EXERCISE BRIEF: Copy each of the records exactly.
══════
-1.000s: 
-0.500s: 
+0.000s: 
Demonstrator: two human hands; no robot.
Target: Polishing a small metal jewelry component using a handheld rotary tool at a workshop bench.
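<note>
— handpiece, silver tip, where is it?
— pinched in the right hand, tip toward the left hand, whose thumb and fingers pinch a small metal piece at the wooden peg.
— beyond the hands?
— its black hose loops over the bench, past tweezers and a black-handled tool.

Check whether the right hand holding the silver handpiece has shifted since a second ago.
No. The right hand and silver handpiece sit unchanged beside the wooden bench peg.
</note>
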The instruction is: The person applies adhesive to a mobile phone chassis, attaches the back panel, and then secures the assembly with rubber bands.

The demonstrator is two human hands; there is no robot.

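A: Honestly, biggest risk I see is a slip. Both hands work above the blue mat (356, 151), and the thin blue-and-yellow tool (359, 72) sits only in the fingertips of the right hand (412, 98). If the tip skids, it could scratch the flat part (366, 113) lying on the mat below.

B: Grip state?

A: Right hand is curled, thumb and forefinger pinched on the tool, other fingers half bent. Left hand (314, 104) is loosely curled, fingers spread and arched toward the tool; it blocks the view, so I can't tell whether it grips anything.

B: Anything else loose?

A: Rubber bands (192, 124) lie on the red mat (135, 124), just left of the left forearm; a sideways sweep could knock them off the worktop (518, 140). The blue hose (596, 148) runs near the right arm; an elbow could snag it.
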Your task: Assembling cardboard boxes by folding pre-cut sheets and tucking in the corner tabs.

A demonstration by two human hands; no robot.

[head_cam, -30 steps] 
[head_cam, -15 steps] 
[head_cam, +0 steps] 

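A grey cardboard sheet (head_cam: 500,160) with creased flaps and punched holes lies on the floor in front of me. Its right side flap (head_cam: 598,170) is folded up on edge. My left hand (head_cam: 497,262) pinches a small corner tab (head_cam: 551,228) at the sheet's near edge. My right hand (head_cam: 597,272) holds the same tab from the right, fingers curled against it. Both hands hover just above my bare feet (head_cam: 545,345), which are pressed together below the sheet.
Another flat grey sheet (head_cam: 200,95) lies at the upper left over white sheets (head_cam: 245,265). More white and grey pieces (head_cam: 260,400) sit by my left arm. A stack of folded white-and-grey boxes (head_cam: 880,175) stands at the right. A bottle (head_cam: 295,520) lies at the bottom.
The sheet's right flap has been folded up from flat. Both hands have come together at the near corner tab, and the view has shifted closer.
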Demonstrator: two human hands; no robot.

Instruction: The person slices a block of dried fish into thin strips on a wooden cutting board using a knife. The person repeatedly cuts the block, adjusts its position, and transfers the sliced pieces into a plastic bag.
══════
TASK SOLUTION:
-1.000s: 
-0.500s: 
+0.000s: 
Demonstrator: two human hands; no robot.
Target: Polishing a small metal jewelry component using a handheld rotary tool at a workshop bench.
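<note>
— handpiece, silver tip, where is it?
— pinched in the right hand, tip toward the left hand, whose thumb and fingers pinch a small metal piece at the wooden peg.
— beyond the hands?
— its black hose loops over the bench, past tweezers and a black-handled tool.

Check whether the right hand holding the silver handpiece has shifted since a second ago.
No. The right hand and silver handpiece sit unchanged beside the wooden bench peg.
</note>
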The instruction is: The person applies adhesive to a mobile phone chassis, attaches the back panel, and then secures the assembly with rubber bands.

The demonstrator is two human hands; there is no robot.

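A: Honestly, biggest risk I see is a slip. Both hands work above the blue mat (356, 151), and the thin blue-and-yellow tool (359, 72) sits only in the fingertips of the right hand (412, 98). If the tip skids, it could scratch the flat part (366, 113) lying on the mat below.

B: Grip state?

A: Right hand is curled, thumb and forefinger pinched on the tool, other fingers half bent. Left hand (314, 104) is loosely curled, fingers spread and arched toward the tool; it blocks the view, so I can't tell whether it grips anything.

B: Anything else loose?

A: Rubber bands (192, 124) lie on the red mat (135, 124), just left of the left forearm; a sideways sweep could knock them off the worktop (518, 140). The blue hose (596, 148) runs near the right arm; an elbow could snag it.
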Your task: Assembling cardboard boxes by folding pre-cut sheets and tucking in the corner tabs.

A demonstration by two human hands; no robot.

[head_cam, -30 steps] 
[head_cam, -15 steps] 
[head_cam, +0 steps] 

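A grey cardboard sheet (head_cam: 500,160) with creased flaps and punched holes lies on the floor in front of me. Its right side flap (head_cam: 598,170) is folded up on edge. My left hand (head_cam: 497,262) pinches a small corner tab (head_cam: 551,228) at the sheet's near edge. My right hand (head_cam: 597,272) holds the same tab from the right, fingers curled against it. Both hands hover just above my bare feet (head_cam: 545,345), which are pressed together below the sheet.
Another flat grey sheet (head_cam: 200,95) lies at the upper left over white sheets (head_cam: 245,265). More white and grey pieces (head_cam: 260,400) sit by my left arm. A stack of folded white-and-grey boxes (head_cam: 880,175) stands at the right. A bottle (head_cam: 295,520) lies at the bottom.
The sheet's right flap has been folded up from flat. Both hands have come together at the near corner tab, and the view has shifted closer.
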Demonstrator: two human hands; no robot.

Instruction: The person slices a block of dried fish into thin strips on a wooden cutting board using a knife. The person repeatedly cuts the block, adjusts its position, and transfers the sliced pieces into a plastic bag.

The required answer is now complete.